### EXERCISE OBJECTIVE
Your answer must be the full listing, reproduced exactly, minus any pictures.
========================================
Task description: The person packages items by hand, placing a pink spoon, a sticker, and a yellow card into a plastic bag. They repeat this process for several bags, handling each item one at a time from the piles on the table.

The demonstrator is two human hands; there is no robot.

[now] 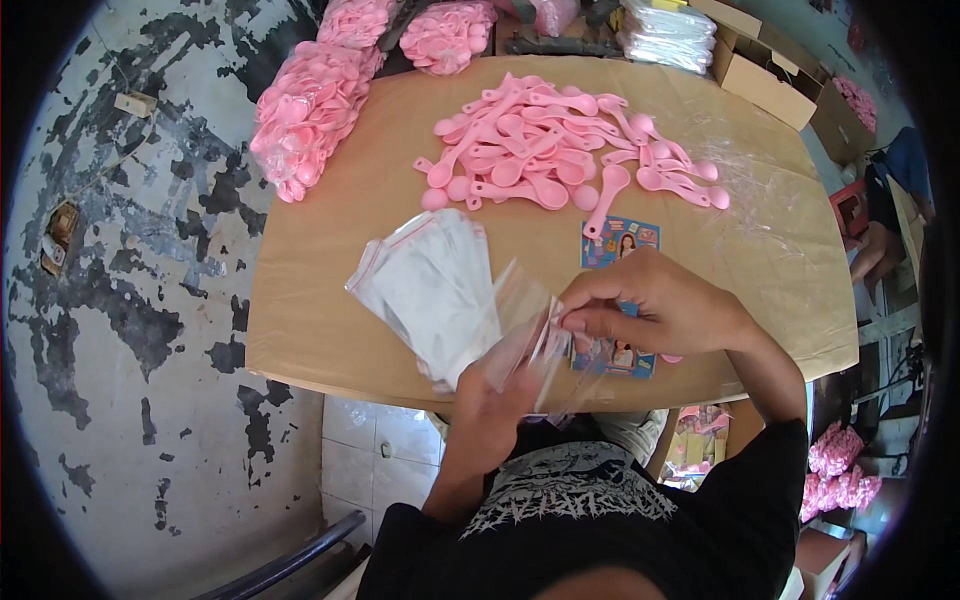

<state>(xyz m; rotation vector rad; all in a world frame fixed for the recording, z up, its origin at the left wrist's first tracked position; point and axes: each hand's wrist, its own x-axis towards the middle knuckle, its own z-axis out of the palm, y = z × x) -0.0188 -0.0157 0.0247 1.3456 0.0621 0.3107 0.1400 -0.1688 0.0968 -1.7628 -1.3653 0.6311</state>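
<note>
Near the front edge of the table, a clear plastic bag [527, 300] is held between my two hands. My left hand [488, 405] is closed around its lower part, partly seen through the film. The fingers of my right hand [655, 300] pinch the bag's edge. A fanned stack of clear bags [425, 285] with red-striped edges lies beside my left hand. Blue printed cards [640, 362] lie under and beyond my right hand, partly covered by it. One pink spoon [611, 188] rests with its handle end on the far card, in front of a pile of pink spoons [530, 140].
Bags full of pink spoons [315, 110] stand at the far left edge. At the back are white plastic packs [668, 35] and an open cardboard box [765, 75]. Clear film scraps [770, 200] lie on the right. Another person's leg [875, 250] shows at far right.
</note>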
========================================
### ANSWER TO THIS PROBLEM
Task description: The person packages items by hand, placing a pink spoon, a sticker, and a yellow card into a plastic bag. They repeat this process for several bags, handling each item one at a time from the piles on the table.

The demonstrator is two human hands; there is no robot.

[now] 

<state>(xyz m; rotation vector rad; all in a world frame fixed for the recording, z up, its origin at the left wrist's first tracked position; point and axes: each hand's wrist, its own x-axis towards the middle knuckle, its own z-axis out of the palm, y = z × x) -0.0188 -0.0157 0.0247 1.3456 0.0621 0.3107 0.1400 -0.1688 0.0968 -1.7628 -1.3653 0.6311</state>
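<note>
Near the front edge of the table, a clear plastic bag [527, 300] is held between my two hands. My left hand [488, 405] is closed around its lower part, partly seen through the film. The fingers of my right hand [655, 300] pinch the bag's edge. A fanned stack of clear bags [425, 285] with red-striped edges lies beside my left hand. Blue printed cards [640, 362] lie under and beyond my right hand, partly covered by it. One pink spoon [611, 188] rests with its handle end on the far card, in front of a pile of pink spoons [530, 140].
Bags full of pink spoons [315, 110] stand at the far left edge. At the back are white plastic packs [668, 35] and an open cardboard box [765, 75]. Clear film scraps [770, 200] lie on the right. Another person's leg [875, 250] shows at far right.
</note>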

There's no more to the output.